When errors happen, and to address the complications made by those errors, many women are rendered sterile or must undergo another surgery to remove their reproductive organs to prevent the spread of infection. Consequences, as such, can move beyond complications of physical injury to the inability to reproduce. If any serious complication transpires, and you suffer because of it, you should seek medical help immediately and then inquire into your legal rights.

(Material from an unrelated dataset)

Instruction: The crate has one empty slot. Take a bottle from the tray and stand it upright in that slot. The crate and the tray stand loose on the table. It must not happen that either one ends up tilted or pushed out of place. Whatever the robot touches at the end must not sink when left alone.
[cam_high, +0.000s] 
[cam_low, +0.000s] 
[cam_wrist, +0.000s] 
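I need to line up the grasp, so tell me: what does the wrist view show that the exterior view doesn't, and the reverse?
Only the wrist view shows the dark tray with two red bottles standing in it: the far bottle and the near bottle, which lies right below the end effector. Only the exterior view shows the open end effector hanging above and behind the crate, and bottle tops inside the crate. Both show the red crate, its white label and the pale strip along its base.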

Abortion Medical Malpractice

If you or someone you know has had an abortion and you suspect medical malpractice, then you should consult an experienced medical malpractice attorney. In the meantime, you should know that to establish medical malpractice, four elements must be present for a successful medical malpractice lawsuit. These elements are:

  1. A doctor-patient relationship must have existed.
  2. The medical care provided fell below the accepted medical standard of care. In other words, the duty of care was breached and resulted in medical negligence. Medical care includes any decisions made, treatment provided, or the failure to treat.
  3. A causal link exists between the physician’s medical negligence and the patient’s harm.
  4. Harm (“damages”) to the patient must exist and be quantifiable.

If negligence was involved or caused the complication, then you have the right to seek legal counsel and to bring a lawsuit against the physician or the facility. An experienced medical malpractice attorney will help you identify if medical negligence is present and who is liable for the harm caused by the negligence.